Hemimorphite is the chemical compound Zn4(Si2O7)(OH)2·H2O, a component of mineral calamine. It is a silicate mineral which, together with smithsonite (ZnCO3), has been historically mined from the upper parts of zinc and lead ores. Both compounds were originally believed to be the same mineral and classified as calamine. In the second half of the 18th century, it was discovered that these two different compounds were both present in calamine. They closely resemble one another.

The silicate was the rarer of the two and was named hemimorphite because of the hemimorph development of its crystals. This unusual form, which is typical of only a few minerals, means that the crystals are terminated by dissimilar faces. Hemimorphite most commonly forms crystalline crusts and layers, also massive, granular, rounded and reniform aggregates, concentrically striated, or finely needle-shaped, fibrous or stalactitic, and rarely fan-shaped clusters of crystals.

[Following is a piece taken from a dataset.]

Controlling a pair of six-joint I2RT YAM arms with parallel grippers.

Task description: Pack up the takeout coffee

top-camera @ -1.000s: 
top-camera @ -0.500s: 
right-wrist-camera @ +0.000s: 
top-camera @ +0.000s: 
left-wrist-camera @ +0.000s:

Some specimens show strong green fluorescence in shortwave ultraviolet light (253.7 nm) and weak light pink fluorescence in longwave UV.

Occurrence

Hemimorphite most frequently occurs as the product of the oxidation of the upper parts of sphalerite bearing ore bodies, accompanied by other secondary minerals which form the so-called iron cap or gossan. Hemimorphite is an important ore of zinc and contains up to 54.2% of the metal, together with silicon, oxygen and hydrogen. The crystals are blunt at one end and sharp at the other.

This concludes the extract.